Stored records

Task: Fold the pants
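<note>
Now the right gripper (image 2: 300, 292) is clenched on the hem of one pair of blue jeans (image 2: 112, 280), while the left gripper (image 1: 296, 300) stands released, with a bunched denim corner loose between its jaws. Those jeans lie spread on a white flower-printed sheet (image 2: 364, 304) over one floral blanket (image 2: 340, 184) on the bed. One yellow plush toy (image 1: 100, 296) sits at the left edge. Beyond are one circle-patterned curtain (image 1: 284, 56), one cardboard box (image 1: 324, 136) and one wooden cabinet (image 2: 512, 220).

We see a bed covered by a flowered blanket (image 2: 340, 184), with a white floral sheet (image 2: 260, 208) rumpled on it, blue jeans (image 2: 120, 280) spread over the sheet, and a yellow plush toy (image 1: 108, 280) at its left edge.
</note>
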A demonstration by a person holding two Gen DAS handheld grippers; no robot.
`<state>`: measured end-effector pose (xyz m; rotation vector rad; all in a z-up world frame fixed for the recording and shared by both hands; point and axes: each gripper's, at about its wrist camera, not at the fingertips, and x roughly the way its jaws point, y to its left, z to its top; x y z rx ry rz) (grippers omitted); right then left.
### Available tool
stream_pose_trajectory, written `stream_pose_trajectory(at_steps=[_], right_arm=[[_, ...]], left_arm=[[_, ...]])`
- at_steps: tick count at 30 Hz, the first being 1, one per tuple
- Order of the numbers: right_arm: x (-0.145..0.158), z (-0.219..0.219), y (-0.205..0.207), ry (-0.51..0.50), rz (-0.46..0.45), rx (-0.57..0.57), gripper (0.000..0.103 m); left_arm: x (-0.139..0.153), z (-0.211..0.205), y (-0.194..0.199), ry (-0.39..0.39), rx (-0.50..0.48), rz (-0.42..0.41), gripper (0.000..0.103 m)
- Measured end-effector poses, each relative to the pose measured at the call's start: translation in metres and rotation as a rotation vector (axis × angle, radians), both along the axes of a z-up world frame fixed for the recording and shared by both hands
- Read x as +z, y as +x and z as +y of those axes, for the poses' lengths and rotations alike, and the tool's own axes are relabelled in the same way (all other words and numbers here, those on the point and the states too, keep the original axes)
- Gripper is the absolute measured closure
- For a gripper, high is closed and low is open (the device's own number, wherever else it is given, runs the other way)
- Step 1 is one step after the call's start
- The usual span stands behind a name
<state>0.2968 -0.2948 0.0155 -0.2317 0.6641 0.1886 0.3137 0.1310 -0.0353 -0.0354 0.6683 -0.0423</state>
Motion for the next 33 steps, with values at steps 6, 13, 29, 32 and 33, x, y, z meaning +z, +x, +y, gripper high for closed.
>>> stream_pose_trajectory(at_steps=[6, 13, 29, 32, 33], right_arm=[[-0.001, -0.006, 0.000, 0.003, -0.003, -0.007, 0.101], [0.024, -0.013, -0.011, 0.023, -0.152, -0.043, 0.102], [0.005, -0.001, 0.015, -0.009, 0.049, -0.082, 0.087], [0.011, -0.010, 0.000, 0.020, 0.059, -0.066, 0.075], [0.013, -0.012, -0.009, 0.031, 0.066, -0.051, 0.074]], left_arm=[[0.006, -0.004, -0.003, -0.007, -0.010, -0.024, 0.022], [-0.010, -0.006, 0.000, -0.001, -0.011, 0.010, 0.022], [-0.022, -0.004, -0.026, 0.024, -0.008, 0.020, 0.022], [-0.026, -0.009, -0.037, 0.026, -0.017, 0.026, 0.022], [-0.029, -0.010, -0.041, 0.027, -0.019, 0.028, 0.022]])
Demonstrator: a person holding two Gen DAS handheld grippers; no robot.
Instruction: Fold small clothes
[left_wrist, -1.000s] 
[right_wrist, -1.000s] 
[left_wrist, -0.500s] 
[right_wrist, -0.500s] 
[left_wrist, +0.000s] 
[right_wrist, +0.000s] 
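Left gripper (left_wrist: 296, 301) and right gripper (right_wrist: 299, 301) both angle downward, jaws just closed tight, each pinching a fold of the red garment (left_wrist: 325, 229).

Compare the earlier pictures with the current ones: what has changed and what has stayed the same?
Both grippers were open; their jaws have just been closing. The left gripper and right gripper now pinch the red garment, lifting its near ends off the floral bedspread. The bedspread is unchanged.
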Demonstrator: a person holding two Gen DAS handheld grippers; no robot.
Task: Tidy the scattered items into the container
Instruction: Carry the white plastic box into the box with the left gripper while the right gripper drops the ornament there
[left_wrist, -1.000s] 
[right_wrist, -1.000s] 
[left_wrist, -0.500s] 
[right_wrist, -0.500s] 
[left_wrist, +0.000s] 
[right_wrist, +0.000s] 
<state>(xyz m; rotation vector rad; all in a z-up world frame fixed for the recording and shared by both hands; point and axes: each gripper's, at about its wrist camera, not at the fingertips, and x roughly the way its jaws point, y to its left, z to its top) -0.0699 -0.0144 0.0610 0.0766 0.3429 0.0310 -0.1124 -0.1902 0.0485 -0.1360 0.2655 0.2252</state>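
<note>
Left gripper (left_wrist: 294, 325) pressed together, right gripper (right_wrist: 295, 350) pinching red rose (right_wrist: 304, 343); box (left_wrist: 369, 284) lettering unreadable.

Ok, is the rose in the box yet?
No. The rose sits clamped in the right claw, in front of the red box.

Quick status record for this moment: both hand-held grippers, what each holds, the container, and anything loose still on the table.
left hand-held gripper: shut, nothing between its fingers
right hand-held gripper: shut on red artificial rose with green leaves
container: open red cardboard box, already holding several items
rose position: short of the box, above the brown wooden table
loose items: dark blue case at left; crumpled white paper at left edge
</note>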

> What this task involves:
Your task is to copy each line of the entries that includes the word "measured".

> Reply to the exercise:
`<state>`: measured end-effector pose (xyz m; rotation vector rad; all in a z-up world frame fixed for the recording and shared by both hands; point and axes: each gripper's, at about its wrist camera, not at the fingertips, and x roughly the way its jaws point, y to its left, z to its top; x y z rx ry rz) (grippers omitted); right then left.
- Measured end-effector poses, each relative to the pose measured at the call's start: translation in metres and rotation as a rotation vector (axis × angle, radians), both along the axes of a z-up world frame fixed for the recording and shared by both hands
- Gripper is the absolute measured closure

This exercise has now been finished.